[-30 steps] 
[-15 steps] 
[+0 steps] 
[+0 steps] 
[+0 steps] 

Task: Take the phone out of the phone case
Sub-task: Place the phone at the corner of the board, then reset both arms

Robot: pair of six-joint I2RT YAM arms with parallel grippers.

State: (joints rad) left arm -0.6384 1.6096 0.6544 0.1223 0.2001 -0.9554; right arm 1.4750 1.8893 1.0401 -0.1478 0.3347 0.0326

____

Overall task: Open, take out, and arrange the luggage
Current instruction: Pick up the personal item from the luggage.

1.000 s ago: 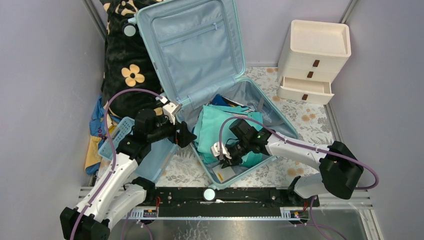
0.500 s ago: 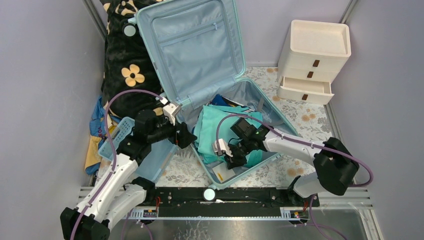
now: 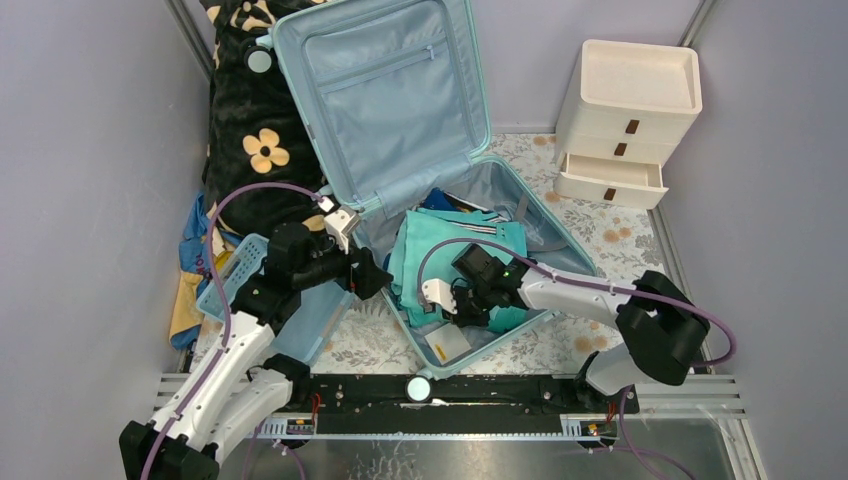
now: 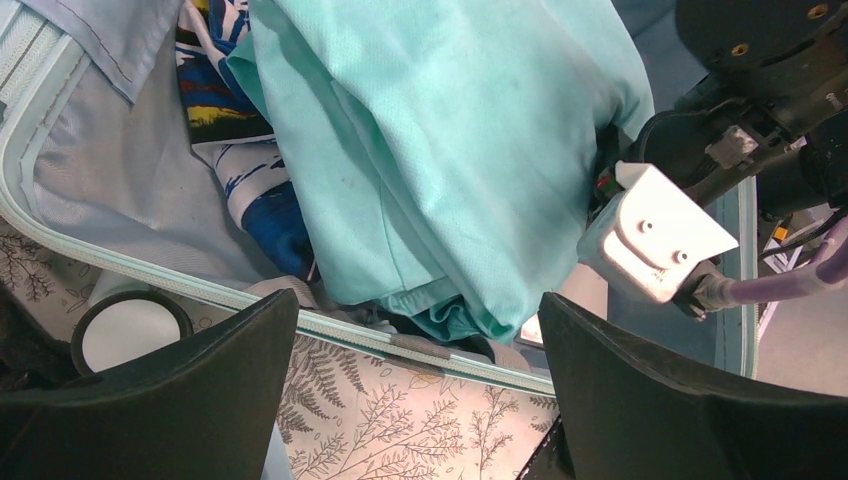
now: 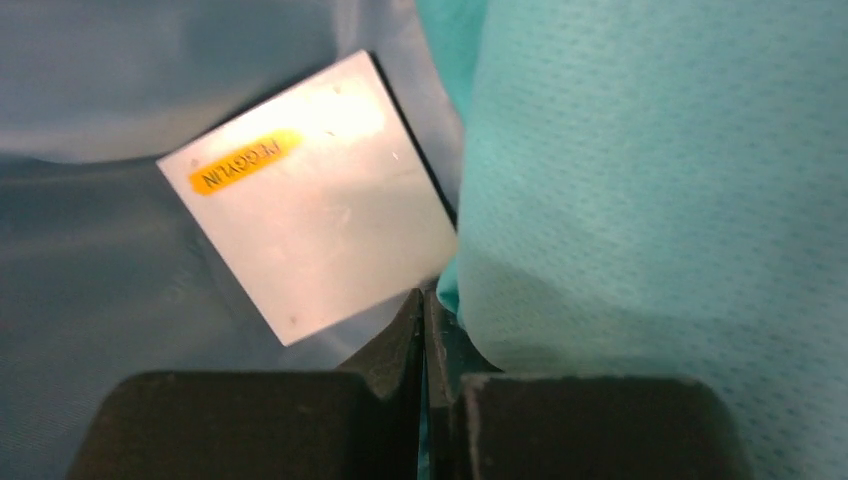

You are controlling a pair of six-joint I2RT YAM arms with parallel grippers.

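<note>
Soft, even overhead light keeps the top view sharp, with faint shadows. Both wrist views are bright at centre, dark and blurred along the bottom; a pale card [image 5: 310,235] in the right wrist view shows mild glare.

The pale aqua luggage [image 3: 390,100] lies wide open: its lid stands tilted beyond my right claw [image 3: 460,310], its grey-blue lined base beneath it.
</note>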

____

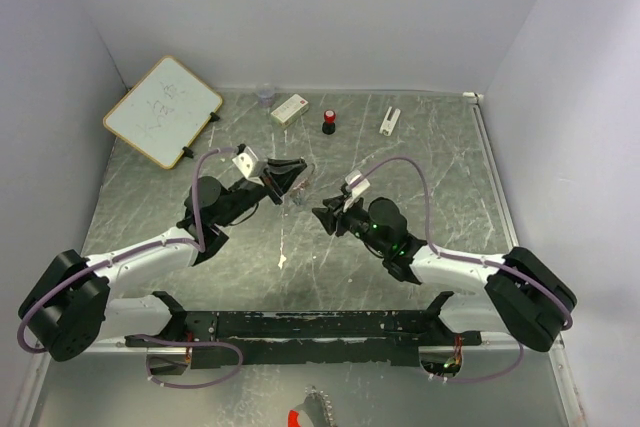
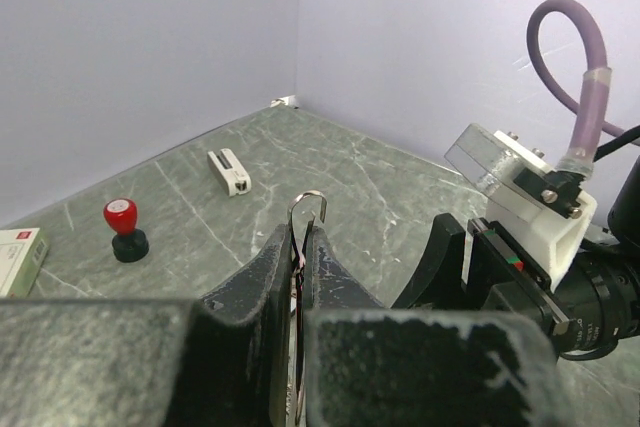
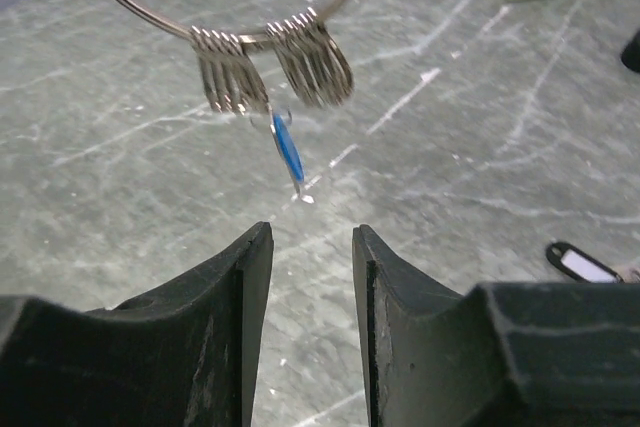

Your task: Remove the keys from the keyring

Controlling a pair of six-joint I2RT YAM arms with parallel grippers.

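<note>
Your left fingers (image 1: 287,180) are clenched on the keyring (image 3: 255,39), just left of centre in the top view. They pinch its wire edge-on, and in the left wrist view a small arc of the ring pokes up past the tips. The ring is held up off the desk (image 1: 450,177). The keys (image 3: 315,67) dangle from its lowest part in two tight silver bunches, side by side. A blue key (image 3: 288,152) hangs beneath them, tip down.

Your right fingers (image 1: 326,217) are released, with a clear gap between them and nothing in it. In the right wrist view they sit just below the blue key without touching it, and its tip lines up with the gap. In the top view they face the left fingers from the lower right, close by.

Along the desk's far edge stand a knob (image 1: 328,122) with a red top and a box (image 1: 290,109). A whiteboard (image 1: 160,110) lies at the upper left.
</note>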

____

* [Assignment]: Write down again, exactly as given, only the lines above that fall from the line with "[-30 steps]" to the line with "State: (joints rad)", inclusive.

* [Exercise response]:
[-30 steps] 
[-15 steps] 
[+0 steps] 
[+0 steps] 
[+0 steps] 

Task: Take the phone out of the phone case
Sub-task: Place the phone at the corner of the board, then reset both arms

Robot: pair of six-joint I2RT YAM arms with parallel grippers.

State: (joints rad) left arm -0.6384 1.6096 0.6544 0.1223 0.2001 -0.9554; right arm 1.4750 1.8893 1.0401 -0.1478 0.3347 0.0326

Nothing remains to add to the output.